I have a pool of 60 drives. 5 vdevs of raidz2 with 11 disks each and all other drives as spares. As of this morning one of the vdevs reported thousands of errors(accross all drives). now the pool if offline and resilvering and I have reports of like 30 drives as fualted. I am not super worried as I have a backup but I have to be able to trust this thing. I am willing to wait for the resilver but is there anything I should be looking at?
Give us your full hardware details, OS Version, etc. How are drives attached? HBA, backplane, cables. Is there any pattern to the drives and groupings?
server is dell R820 with x4 E5-4657L v2 and 768 ram. the drive are attached through 2 HBA’s ( LSI SAS 9305-16E) they are attached to a HGST Data60 v2. the enclosuer is zoned to 2 30 drive groups. origianl plan was to use dual port sas drives but ended up gtting a good deal on sata so the dual redundant cards are worthless as sata doesnt do dual zoning. I have to asume a cable or controler broke as it is exactly 30 drives faulted or removed but the whole trunas is now locked up so I cant see anything. I am going out to the site to see if the console is still funtioning and to do a physical check.
Adding info:
I pulled one of the HBA’s and atached both cables to a single HBA. all drives show in the bios but half didnt show in truenas. I rezoned the encloser to show all drives on a single host and now all the drive show. after a couple restarts the pool now showes as healthy.

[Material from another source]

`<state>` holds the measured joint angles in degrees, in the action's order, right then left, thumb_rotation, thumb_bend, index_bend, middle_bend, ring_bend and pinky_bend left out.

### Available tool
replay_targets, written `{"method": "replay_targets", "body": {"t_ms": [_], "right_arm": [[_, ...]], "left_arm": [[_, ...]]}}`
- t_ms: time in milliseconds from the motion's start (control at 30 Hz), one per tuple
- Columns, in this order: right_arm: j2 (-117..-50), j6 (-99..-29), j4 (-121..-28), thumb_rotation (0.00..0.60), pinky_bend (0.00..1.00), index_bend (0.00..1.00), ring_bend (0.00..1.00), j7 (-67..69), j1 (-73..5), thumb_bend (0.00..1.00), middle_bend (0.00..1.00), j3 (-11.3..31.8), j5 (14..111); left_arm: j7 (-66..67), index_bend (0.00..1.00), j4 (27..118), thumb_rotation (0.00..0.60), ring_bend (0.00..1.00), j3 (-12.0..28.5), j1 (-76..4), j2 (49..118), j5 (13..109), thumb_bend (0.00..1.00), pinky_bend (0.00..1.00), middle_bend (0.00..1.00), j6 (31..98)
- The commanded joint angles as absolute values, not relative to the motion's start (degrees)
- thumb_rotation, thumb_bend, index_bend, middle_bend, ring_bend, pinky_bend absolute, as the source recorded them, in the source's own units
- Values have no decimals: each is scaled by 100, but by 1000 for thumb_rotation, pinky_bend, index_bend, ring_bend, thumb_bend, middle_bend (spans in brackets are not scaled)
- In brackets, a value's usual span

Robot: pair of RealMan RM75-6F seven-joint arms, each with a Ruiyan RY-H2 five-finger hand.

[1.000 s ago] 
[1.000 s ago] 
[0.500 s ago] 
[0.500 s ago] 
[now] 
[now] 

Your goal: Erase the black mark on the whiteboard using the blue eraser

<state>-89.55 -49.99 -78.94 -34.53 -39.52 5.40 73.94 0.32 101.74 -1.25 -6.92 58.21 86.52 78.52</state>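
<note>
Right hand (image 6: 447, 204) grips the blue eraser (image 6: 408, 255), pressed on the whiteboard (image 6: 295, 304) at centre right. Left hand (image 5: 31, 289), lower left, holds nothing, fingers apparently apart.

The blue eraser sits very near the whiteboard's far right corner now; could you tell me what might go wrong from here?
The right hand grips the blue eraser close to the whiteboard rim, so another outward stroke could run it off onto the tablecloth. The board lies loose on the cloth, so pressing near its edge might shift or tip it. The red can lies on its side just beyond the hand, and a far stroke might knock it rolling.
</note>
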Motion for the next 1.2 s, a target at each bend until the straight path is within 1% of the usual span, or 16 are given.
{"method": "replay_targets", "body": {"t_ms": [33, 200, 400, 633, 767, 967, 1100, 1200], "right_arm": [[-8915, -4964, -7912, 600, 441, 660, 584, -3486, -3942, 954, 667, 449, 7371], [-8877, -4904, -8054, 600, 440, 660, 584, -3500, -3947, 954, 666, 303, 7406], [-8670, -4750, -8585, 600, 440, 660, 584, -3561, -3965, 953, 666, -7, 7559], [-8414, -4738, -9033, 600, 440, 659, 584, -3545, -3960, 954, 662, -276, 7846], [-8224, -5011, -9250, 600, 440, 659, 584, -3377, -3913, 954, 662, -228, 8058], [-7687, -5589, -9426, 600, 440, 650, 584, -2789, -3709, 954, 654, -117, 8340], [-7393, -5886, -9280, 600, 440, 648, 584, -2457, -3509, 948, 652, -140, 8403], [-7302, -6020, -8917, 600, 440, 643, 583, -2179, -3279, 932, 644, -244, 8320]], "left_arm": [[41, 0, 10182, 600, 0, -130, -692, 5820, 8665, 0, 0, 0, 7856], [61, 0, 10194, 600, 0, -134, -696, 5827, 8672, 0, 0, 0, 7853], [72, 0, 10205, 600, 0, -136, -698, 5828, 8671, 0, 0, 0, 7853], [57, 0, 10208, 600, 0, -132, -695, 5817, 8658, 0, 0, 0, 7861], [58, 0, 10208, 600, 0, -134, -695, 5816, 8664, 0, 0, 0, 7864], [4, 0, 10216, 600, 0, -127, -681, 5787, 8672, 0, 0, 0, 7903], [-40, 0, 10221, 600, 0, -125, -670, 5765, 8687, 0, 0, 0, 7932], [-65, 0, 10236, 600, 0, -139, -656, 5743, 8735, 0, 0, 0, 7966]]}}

now I have a new issue. I have a spare dive that shows as unavailible and 1 disk showing as unassigned (SDL) (Asuming its the same disk(SDP)). if I try to import the unasigned disk it fails saying its already in use.
The pool is reilvering and will be done by tomorow morning. I am willing to wait and do another restart but I need to know if I shouold be doing anything else. I dont want to loos spares to a software issue. I do have more spares not connected that I could swap out but I dont want to run into an issue 3 years from now when I swap a used one back in.
Wile I have a resolution, I dont really know what it was. I pulled both the HBA’s and moved jsut one to a new slot (needed the room for A380 anyway). I reprogramed the zoning on my 4u60 to be single zone(all 60 drives to a single host). restarted like 5 times and everything just showed up.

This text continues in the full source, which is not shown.